Task requirements - From the very first line of the data to the line containing "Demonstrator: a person", retype everything exactly, leaving the pictures behind.

Provided data START

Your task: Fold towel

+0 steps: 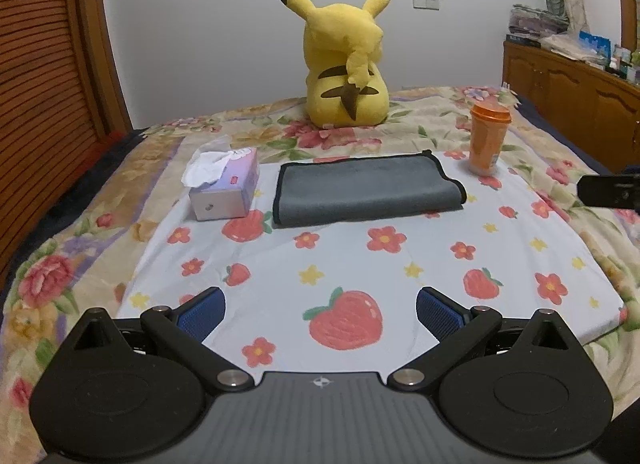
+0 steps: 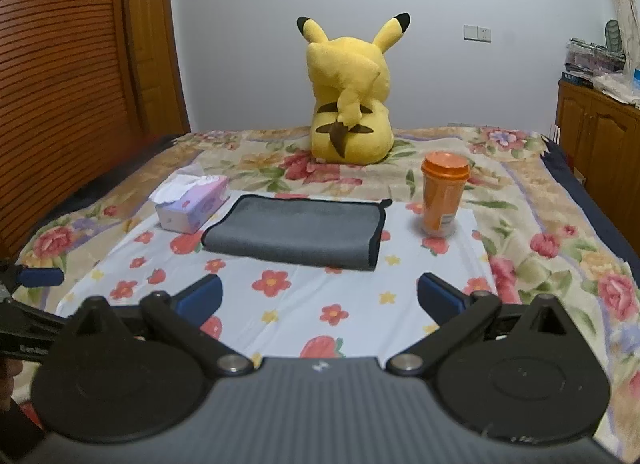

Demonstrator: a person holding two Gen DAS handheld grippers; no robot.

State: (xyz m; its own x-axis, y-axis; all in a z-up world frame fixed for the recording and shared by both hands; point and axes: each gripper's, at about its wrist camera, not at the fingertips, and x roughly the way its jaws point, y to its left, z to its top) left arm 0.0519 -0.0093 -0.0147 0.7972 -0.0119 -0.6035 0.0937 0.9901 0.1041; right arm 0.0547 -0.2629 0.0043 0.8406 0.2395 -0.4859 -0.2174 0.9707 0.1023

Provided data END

Response to the exercise -
Your task: Fold towel

+0 steps: 
+0 steps: 

Demonstrator: a person holding two Gen DAS handheld grippers; no robot.

Output for this exercise is now complete.